Public Release: 

Researchers Identify Molecule That May Be Key In Pheromone Processing

Massachusetts General Hospital

A research team at the Massachusetts General Hospital (MGH) and Harvard University has identified a molecule that may be key to the process by which the chemical signals called pheromones are turned into nerve impulses travelling to the brain in rodents. The discovery, which appears in the May 11 issue of Proceedings of the National Academy of Science, has two unusual aspects: the molecule is most similar to one that insects use to receive visual signals, and it is produced by a gene that is defective in humans.

"This finding doesn't mean that we all should throw out our expensive perfumes and colognes," says first author Emily Liman, PhD, of the HHMI at MGH. "Instead it suggests that humans probably process pheromones through a different mechanism than most other mammals do." The research team also includes David Corey, PhD, MGH; and Catharine Dulac, PhD, of Harvard University. All team members also are researchers with the Howard Hughes Medical Institute.

Many aspects of animal behavior - particularly those relating to courtship and mating - are known to be controlled by pheromones. Although they are detected via the nose, most pheromones are received by a structure within the nose called the vomeronasal organ (VNO), whereas odors are received by the main olfactory epithelium (MOE). While pheromones are believed to play a role in the timing of women's menstrual cycles, any larger role in human physiology is poorly understood.
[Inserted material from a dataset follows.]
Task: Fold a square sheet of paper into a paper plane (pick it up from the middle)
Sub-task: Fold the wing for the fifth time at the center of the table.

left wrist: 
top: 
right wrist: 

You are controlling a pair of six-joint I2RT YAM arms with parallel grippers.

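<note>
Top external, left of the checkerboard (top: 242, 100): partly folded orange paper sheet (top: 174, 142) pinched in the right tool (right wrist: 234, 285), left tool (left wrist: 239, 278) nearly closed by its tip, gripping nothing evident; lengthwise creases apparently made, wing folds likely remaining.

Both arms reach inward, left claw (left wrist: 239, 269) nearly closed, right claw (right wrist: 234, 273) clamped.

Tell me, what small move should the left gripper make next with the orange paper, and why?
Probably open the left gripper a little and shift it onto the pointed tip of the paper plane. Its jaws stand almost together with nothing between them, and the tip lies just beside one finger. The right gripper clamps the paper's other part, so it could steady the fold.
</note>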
Earlier research by Liman, Corey and others has shown that the molecular pathways by which odors are detected in the MOE are not active in the VNO. Similarly, pheromone receptors (molecules on the membrane of a cell that initially receive a chemical signal) recently identified by Dulac are not chemically related to the odor receptors found in the MOE. With this evidence of different mechanisms for the detection of odors and pheromones, interest in discovering how pheromones transmit their signals has been intense.
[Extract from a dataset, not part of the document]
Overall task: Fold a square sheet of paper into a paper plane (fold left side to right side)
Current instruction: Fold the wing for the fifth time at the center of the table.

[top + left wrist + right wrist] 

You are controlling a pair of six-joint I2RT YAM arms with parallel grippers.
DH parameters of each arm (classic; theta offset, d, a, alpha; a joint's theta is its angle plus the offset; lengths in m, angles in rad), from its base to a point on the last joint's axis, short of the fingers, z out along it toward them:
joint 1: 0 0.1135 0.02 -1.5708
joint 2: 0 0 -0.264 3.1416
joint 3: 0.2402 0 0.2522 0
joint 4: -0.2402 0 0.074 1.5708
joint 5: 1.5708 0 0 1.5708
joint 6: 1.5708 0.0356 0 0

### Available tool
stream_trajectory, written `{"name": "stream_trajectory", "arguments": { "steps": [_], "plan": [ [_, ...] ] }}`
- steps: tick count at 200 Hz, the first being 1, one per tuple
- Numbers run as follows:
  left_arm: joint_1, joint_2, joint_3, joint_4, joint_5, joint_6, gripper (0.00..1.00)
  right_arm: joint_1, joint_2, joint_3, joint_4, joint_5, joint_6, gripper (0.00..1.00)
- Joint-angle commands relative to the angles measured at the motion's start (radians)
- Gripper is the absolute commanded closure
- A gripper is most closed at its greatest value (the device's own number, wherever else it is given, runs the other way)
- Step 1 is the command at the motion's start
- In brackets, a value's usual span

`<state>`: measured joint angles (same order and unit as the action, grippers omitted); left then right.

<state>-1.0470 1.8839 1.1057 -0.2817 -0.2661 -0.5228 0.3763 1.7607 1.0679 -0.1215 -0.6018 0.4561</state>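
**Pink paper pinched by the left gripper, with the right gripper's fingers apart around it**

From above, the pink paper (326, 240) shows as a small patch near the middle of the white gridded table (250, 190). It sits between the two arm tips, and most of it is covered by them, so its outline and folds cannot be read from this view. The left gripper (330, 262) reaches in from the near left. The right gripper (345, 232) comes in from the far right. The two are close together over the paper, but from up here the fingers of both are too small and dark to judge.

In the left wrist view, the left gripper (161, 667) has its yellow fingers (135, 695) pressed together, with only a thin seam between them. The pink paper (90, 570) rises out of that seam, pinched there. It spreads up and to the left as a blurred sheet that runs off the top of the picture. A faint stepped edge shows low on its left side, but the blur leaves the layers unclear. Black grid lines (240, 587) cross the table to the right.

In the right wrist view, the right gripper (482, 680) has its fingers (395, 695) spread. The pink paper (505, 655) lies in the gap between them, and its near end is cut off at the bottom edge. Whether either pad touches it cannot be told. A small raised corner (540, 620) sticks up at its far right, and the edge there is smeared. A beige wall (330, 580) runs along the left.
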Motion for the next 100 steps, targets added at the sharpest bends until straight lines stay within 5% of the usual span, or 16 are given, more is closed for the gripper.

The MGH/Harvard team has identified a molecule called TRP2 as a candidate for the ion channel involved in pheromone signalling in rats. Ion channels are tiny passageways into the cell that open in response to the activation of a receptor. When they open, ion channels admit charged particles into the cells, altering the cells' electrochemical makeup. In nerve cells like those in the VNO and MOE, opening of an ion channel is key to transforming a chemical signal into a nerve impulse. In their analysis of VNO and MOE tissues from rats, the researchers found that TRP2 is present only in the VNO and only in the area where pheromones are known to be detected.

"Remarkably," says Liman, "TRP2 is not similar to the ion channel mammals use to detect odorants. Instead it is similar to one that fruit flies use to detect light. Therefore the sensory modality - whether chemicals or light waves are to be detected - doesn't seem to matter in the evolution of sensory receptor neurons and their signalling pathways."

In addition, the authors note, the human form of the gene coding for TRP2 has been mutated and now produces a protein that is nonfunctional. This supports evidence based on anatomy suggesting that the VNO does not serve a purpose in humans and that research into how humans detect and process pheromone signals probably should concentrate on the cells of the MOE.

The research was supported by grants from the Howard Hughes Medical Institute and the National Institute on Deafness and Other Communication Disorders.